**To do:**
In your copy of the listing below, reproduce each word exactly and include no pictures.

**Data excerpt:**
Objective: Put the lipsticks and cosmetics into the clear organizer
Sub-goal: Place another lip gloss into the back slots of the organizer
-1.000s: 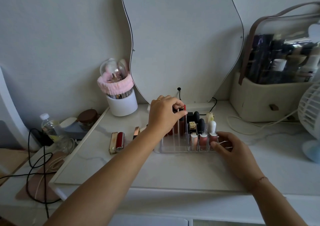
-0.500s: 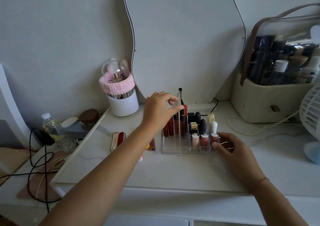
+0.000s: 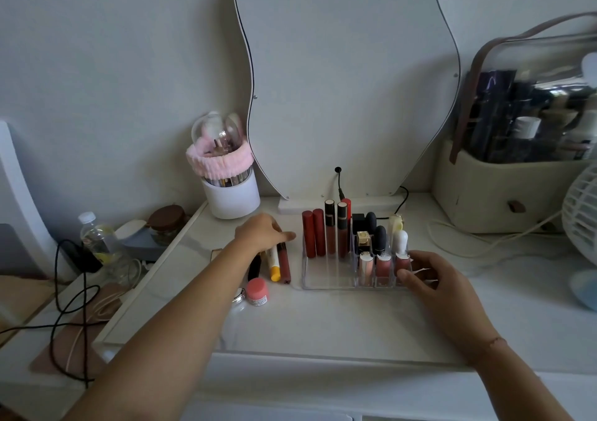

**Answer for this exercise:**
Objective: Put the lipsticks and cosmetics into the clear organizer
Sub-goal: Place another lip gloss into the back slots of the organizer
-1.000s: 
-0.500s: 
+0.000s: 

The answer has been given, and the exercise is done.